→ Required work
An exact transcription of the records is required, minus any images.

----------

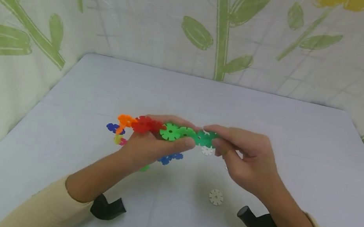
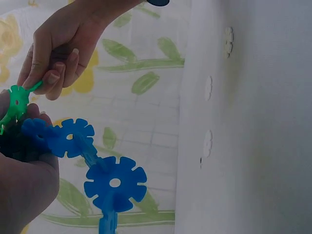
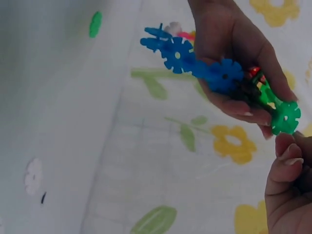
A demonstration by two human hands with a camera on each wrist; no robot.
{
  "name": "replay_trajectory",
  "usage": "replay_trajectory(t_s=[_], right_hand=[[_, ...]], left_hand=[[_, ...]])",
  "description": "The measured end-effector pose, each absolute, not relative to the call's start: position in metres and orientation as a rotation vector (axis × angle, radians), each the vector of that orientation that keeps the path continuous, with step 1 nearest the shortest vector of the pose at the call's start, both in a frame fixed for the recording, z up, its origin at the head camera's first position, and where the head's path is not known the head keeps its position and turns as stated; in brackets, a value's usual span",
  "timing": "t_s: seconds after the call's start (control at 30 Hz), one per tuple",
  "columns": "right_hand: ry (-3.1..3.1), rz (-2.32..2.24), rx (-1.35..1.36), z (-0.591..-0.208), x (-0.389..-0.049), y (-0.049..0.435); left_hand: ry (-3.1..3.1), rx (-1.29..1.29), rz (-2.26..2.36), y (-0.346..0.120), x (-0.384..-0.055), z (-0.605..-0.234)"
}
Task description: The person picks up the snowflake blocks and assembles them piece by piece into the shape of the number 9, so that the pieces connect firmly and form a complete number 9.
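Note:
My left hand [image 1: 140, 150] holds a chain of interlocking plastic snowflake discs, its thumb along the front. Across it in the head view run an orange disc [image 1: 125, 120], a red disc [image 1: 140, 127], a light green disc [image 1: 166, 135] and a teal-green disc [image 1: 202, 139]. The thumb and fingers of my right hand [image 1: 251, 162] pinch the chain's teal-green end. Blue discs [image 2: 100, 187] trail from beneath the left hand in the left wrist view. In the right wrist view, a green disc [image 3: 281, 123] sits between both hands' fingertips. The palm hides part of the chain.
On the light tablecloth [image 1: 166, 214] lie a white disc [image 1: 215, 201] and another white disc [image 1: 207, 152] below the right fingers. A loose green disc [image 3: 95, 24] lies there too. Black curved pieces [image 1: 257, 223] are at the wrists. A leaf-patterned curtain [image 1: 153, 25] hangs behind.

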State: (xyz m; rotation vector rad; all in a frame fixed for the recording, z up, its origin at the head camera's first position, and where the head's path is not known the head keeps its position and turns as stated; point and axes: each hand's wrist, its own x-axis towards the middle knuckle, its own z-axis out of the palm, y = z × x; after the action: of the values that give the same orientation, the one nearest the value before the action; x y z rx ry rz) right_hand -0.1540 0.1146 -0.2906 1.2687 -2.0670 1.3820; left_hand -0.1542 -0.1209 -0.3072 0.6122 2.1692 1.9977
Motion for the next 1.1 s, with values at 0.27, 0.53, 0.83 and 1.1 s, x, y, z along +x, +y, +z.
replay_trajectory(t_s=[0.27,0.53,0.83,1.1], right_hand=[[-2.089,1.484,1.291,-0.289,-0.157,0.112],[-2.384,1.776,1.139,-0.313,-0.174,0.108],[-2.863,0.515,1.641,-0.359,-0.175,0.059],[-2.739,-0.069,1.822,-0.373,-0.166,0.016]], left_hand=[[2.11,0.449,1.991,-0.123,-0.155,-0.304],[2.049,0.382,2.074,-0.129,-0.157,-0.293],[2.072,0.375,2.095,-0.137,-0.159,-0.285],[2.05,0.458,2.105,-0.138,-0.159,-0.286]])
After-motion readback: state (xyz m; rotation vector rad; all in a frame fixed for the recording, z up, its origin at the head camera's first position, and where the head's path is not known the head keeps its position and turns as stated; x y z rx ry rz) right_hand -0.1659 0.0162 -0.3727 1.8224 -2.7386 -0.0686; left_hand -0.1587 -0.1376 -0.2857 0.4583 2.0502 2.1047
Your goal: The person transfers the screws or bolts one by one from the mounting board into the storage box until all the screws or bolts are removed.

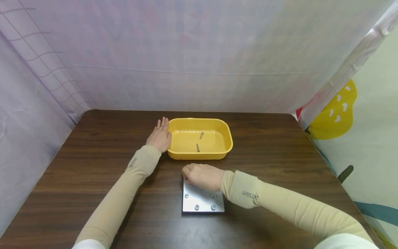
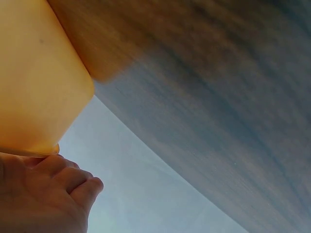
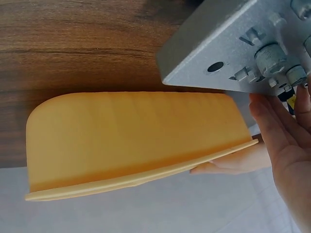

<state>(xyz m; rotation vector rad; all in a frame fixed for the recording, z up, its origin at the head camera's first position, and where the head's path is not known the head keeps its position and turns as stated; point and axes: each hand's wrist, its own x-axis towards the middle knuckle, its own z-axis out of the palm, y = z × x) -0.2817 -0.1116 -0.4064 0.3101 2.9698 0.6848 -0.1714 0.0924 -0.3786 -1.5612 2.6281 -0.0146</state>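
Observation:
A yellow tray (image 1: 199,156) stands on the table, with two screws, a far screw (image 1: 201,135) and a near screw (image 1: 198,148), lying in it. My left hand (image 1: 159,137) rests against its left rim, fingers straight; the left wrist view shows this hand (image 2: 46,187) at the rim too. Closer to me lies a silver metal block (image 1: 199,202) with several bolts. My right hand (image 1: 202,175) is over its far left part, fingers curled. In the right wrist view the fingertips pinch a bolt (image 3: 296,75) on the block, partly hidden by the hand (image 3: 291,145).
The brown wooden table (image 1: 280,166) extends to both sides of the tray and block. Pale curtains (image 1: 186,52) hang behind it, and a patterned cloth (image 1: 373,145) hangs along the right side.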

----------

→ Problem solution
A demonstration by two human hands with a camera on each wrist; no robot.
{
  "name": "replay_trajectory",
  "usage": "replay_trajectory(t_s=[_], right_hand=[[_, ...]], left_hand=[[_, ...]])",
  "description": "The measured end-effector pose, each absolute, not relative to the call's start: position in metres and orientation as a rotation vector (axis × angle, radians), each the vector of that orientation that keeps the path continuous, with step 1 nearest the shortest vector of the pose at the call's start, both in a frame fixed for the recording, z up, its origin at the head camera's first position, and where the head's path is not known the head keeps its position and turns as stated; in brackets, a value's usual span",
  "timing": "t_s: seconds after the call's start (control at 30 Hz), one per tuple",
  "columns": "right_hand: ry (-3.1..3.1), rz (-2.32..2.24), rx (-1.35..1.36), z (-0.591..-0.208), x (-0.389..-0.049), y (-0.049..0.435); left_hand: ry (-3.1..3.1), rx (-1.29..1.29), rz (-2.26..2.36), y (-0.346..0.120), x (-0.384..-0.055), z (-0.605..-0.234)"
}
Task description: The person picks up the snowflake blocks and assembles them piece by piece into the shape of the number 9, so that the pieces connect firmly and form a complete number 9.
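Note:
My left hand [image 1: 140, 150] holds a chain of interlocking plastic snowflake discs, its thumb along the front. Across it in the head view run an orange disc [image 1: 125, 120], a red disc [image 1: 140, 127], a light green disc [image 1: 166, 135] and a teal-green disc [image 1: 202, 139]. The thumb and fingers of my right hand [image 1: 251, 162] pinch the chain's teal-green end. Blue discs [image 2: 100, 187] trail from beneath the left hand in the left wrist view. In the right wrist view, a green disc [image 3: 281, 123] sits between both hands' fingertips. The palm hides part of the chain.
On the light tablecloth [image 1: 166, 214] lie a white disc [image 1: 215, 201] and another white disc [image 1: 207, 152] below the right fingers. A loose green disc [image 3: 95, 24] lies there too. Black curved pieces [image 1: 257, 223] are at the wrists. A leaf-patterned curtain [image 1: 153, 25] hangs behind.
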
State: (xyz m; rotation vector rad; all in a frame fixed for the recording, z up, its origin at the head camera's first position, and where the head's path is not known the head keeps its position and turns as stated; point and axes: each hand's wrist, its own x-axis towards the middle knuckle, its own z-axis out of the palm, y = z × x; after the action: of the values that give the same orientation, the one nearest the value before the action; x y z rx ry rz) right_hand -0.1540 0.1146 -0.2906 1.2687 -2.0670 1.3820; left_hand -0.1542 -0.1209 -0.3072 0.6122 2.1692 1.9977
Motion for the next 1.1 s, with values at 0.27, 0.53, 0.83 and 1.1 s, x, y, z along +x, +y, +z.
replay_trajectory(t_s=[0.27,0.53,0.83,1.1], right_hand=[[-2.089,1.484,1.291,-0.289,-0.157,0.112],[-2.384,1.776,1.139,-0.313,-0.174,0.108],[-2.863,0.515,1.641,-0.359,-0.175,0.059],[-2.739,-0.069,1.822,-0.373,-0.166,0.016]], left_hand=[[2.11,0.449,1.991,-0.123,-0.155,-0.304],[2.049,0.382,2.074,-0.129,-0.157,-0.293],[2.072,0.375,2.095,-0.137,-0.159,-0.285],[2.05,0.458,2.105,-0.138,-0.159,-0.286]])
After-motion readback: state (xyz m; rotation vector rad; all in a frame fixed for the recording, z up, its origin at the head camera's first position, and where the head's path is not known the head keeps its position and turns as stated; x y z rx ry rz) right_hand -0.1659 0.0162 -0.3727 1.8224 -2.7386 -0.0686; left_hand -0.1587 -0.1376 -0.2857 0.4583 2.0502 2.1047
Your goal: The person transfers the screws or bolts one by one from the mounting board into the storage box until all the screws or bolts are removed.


<state>(xyz m; rotation vector rad; all in a frame fixed for the recording, z up, its origin at the head camera's first position, and where the head's path is not known the head keeps its position and turns as stated; point and axes: each hand's wrist, its own x-axis towards the middle knuckle, its own z-axis out of the palm, y = z × x) -0.2817 -0.1116 -0.4064 0.3101 2.9698 0.6848 -0.1714 0.0924 -0.3786 -1.5612 2.6281 -0.0146</state>
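Observation:
A yellow tray (image 1: 199,156) stands on the table, with two screws, a far screw (image 1: 201,135) and a near screw (image 1: 198,148), lying in it. My left hand (image 1: 159,137) rests against its left rim, fingers straight; the left wrist view shows this hand (image 2: 46,187) at the rim too. Closer to me lies a silver metal block (image 1: 199,202) with several bolts. My right hand (image 1: 202,175) is over its far left part, fingers curled. In the right wrist view the fingertips pinch a bolt (image 3: 296,75) on the block, partly hidden by the hand (image 3: 291,145).
The brown wooden table (image 1: 280,166) extends to both sides of the tray and block. Pale curtains (image 1: 186,52) hang behind it, and a patterned cloth (image 1: 373,145) hangs along the right side.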

The answer requires nothing further.